There is another crucial distinction from 2022 that the current price movement has not altered.

At that time, the loss of the $45k base of that cycle’s HODLers Wall was rapid and severe: the short-term holder cost basis collapsed at $54k, the wall at $45k provided almost no support, and the market fell straight to the True Market Mean around $36k, intersecting a multi-year air pocket that dated back to the beginning of the cycle.

In this cycle, the potential decline from the wall to the mean is considerably shorter, and the underlying demand from the 2024 range is closer in price. A shift from $95k to the low-$80ks would be painful, but it would not replicate the kind of deep, multi-year that followed the 2021 peaks.

The short-term environment remains precarious. ETF flows are leaning negative, with redemptions replacing the steady inflows that supported Bitcoin for most of the year. Perpetual funding and open interest have decreased since the leverage flush in October. Options markets are now offering an 11% implied volatility premium for puts over calls, indicating that traders are hedging for downside risks.
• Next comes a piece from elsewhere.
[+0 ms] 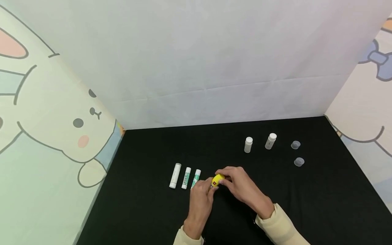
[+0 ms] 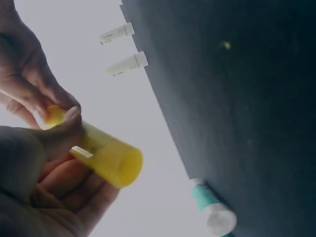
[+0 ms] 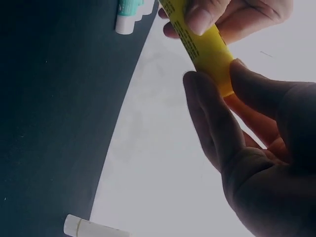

The forthcoming developments depend less on short-term traders and more on the holders who possess the majority of the supply above and just below $95k.

If they maintain their resolve, the wall can continue to serve as a support level, allowing the market time to rebuild demand. If they falter, the trajectory through $85k and down toward the $82k mean is already outlined on the on-chain chart.